What is being asked:
Reproduce each entry below exactly, without omitting any.

Record extracts:
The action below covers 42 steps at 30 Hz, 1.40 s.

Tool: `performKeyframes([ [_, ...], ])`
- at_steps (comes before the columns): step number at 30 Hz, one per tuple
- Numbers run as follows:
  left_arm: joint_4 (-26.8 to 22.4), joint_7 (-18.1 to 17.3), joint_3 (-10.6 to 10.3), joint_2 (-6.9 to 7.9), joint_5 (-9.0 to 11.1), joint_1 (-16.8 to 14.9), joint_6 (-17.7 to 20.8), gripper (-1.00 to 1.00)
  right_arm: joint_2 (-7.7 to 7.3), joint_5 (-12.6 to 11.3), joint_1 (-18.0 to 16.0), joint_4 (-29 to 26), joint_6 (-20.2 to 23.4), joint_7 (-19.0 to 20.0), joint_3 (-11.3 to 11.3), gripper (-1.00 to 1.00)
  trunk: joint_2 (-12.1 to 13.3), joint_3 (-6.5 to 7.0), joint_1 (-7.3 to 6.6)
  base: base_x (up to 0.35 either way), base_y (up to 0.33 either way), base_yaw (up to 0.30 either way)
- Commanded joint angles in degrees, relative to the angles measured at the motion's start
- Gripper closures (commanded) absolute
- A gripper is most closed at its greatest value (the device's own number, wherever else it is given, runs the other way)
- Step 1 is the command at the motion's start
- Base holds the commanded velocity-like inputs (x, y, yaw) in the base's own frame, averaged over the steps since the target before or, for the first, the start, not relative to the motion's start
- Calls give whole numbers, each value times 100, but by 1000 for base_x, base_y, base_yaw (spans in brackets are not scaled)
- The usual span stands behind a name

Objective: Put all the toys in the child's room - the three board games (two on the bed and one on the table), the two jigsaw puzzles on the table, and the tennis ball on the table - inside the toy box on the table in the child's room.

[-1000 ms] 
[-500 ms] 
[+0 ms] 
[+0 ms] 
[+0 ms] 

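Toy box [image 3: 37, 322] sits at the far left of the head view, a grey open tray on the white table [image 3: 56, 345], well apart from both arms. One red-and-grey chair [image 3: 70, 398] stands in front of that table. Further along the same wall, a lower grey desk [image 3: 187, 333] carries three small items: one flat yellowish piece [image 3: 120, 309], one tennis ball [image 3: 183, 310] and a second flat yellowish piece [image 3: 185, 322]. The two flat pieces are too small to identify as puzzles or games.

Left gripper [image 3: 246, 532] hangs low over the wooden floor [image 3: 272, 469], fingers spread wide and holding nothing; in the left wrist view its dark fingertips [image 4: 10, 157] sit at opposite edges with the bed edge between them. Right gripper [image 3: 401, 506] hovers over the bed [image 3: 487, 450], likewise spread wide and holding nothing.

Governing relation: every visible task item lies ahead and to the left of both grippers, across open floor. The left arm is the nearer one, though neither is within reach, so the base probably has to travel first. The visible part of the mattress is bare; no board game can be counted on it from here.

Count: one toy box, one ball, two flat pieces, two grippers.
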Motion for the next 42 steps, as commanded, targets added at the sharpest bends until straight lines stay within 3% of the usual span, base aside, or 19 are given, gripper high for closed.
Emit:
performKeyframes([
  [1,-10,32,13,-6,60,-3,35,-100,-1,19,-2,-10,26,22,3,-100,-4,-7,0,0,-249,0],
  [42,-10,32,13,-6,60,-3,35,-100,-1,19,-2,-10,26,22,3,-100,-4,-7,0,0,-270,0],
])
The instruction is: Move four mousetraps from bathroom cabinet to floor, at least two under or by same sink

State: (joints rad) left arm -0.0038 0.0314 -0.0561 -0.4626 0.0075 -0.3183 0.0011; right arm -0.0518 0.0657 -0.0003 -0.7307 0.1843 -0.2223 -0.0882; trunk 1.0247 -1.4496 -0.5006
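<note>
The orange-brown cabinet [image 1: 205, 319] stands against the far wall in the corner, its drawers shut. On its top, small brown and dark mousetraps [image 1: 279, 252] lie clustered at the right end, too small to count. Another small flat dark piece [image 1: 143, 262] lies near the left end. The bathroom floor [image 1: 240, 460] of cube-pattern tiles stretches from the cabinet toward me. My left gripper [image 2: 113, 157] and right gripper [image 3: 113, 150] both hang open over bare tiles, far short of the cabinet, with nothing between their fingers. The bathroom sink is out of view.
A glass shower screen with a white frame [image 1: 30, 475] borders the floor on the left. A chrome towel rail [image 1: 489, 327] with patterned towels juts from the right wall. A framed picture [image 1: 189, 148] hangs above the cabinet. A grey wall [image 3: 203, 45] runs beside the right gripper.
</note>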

Result of the exercise:
The action below covers 42 steps at 30 Hz, 1.40 s.

Tool: `performKeyframes([ [_, ...], ])`
- at_steps (comes before the columns): step number at 30 Hz, one per tuple
- Numbers run as follows:
  left_arm: joint_4 (-26.8 to 22.4), joint_7 (-18.1 to 17.3), joint_3 (-10.6 to 10.3), joint_2 (-6.9 to 7.9), joint_5 (-9.0 to 11.1), joint_1 (-16.8 to 14.9), joint_6 (-17.7 to 20.8), gripper (-1.00 to 1.00)
  right_arm: joint_2 (-7.7 to 7.3), joint_5 (-12.6 to 11.3), joint_1 (-18.0 to 16.0), joint_4 (-29 to 26), joint_6 (-20.2 to 23.4), joint_7 (-19.0 to 20.0), joint_3 (-11.3 to 11.3), gripper (-1.00 to 1.00)
  trunk: joint_2 (-12.1 to 13.3), joint_3 (-6.5 to 7.0), joint_1 (-7.3 to 6.6)
  base: base_x (up to 0.35 either way), base_y (up to 0.33 either way), base_yaw (up to 0.30 either way)
- Commanded joint angles in degrees, relative to the angles measured at the motion's start
- Gripper closures (commanded) absolute
- A gripper is most closed at its greatest value (the device's own number, wherever else it is given, runs the other way)
- Step 1 is the command at the motion's start
- Base holds the commanded velocity-like inputs (x, y, yaw) in the base's own frame, averaged over the steps since the target before or, for the first, the start, not relative to the motion's start
- Calls give whole numbers, each value times 100, but by 1000 for base_x, base_y, base_yaw (spans in brackets are not scaled)
- The usual span stands behind a name

Objective: Put all the toys in the child's room - the three board games (two on the bed and one on the table), the two jigsaw puzzles on the table, and the tennis ball on the table - inside the toy box on the table in the child's room.

[-1000 ms] 
[-500 ms] 
[+0 ms] 
[+0 ms] 
[+0 ms] 

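Toy box [image 3: 37, 322] sits at the far left of the head view, a grey open tray on the white table [image 3: 56, 345], well apart from both arms. One red-and-grey chair [image 3: 70, 398] stands in front of that table. Further along the same wall, a lower grey desk [image 3: 187, 333] carries three small items: one flat yellowish piece [image 3: 120, 309], one tennis ball [image 3: 183, 310] and a second flat yellowish piece [image 3: 185, 322]. The two flat pieces are too small to identify as puzzles or games.

Left gripper [image 3: 246, 532] hangs low over the wooden floor [image 3: 272, 469], fingers spread wide and holding nothing; in the left wrist view its dark fingertips [image 4: 10, 157] sit at opposite edges with the bed edge between them. Right gripper [image 3: 401, 506] hovers over the bed [image 3: 487, 450], likewise spread wide and holding nothing.

Governing relation: every visible task item lies ahead and to the left of both grippers, across open floor. The left arm is the nearer one, though neither is within reach, so the base probably has to travel first. The visible part of the mattress is bare; no board game can be counted on it from here.

Count: one toy box, one ball, two flat pieces, two grippers.
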Motion for the next 42 steps, as commanded, targets added at the sharpest bends until straight lines stay within 3% of the usual span, base aside, or 19 are given, gripper high for closed.
Emit:
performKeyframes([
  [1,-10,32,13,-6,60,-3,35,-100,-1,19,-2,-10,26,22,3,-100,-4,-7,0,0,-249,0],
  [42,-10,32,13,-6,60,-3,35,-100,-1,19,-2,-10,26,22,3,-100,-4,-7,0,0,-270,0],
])
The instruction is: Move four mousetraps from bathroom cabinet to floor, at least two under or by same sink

State: (joints rad) left arm -0.0038 0.0314 -0.0561 -0.4626 0.0075 -0.3183 0.0011; right arm -0.0518 0.0657 -0.0003 -0.7307 0.1843 -0.2223 -0.0882; trunk 1.0247 -1.4496 -0.5006
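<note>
The orange-brown cabinet [image 1: 205, 319] stands against the far wall in the corner, its drawers shut. On its top, small brown and dark mousetraps [image 1: 279, 252] lie clustered at the right end, too small to count. Another small flat dark piece [image 1: 143, 262] lies near the left end. The bathroom floor [image 1: 240, 460] of cube-pattern tiles stretches from the cabinet toward me. My left gripper [image 2: 113, 157] and right gripper [image 3: 113, 150] both hang open over bare tiles, far short of the cabinet, with nothing between their fingers. The bathroom sink is out of view.
A glass shower screen with a white frame [image 1: 30, 475] borders the floor on the left. A chrome towel rail [image 1: 489, 327] with patterned towels juts from the right wall. A framed picture [image 1: 189, 148] hangs above the cabinet. A grey wall [image 3: 203, 45] runs beside the right gripper.
</note>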

No further work remains on the exercise.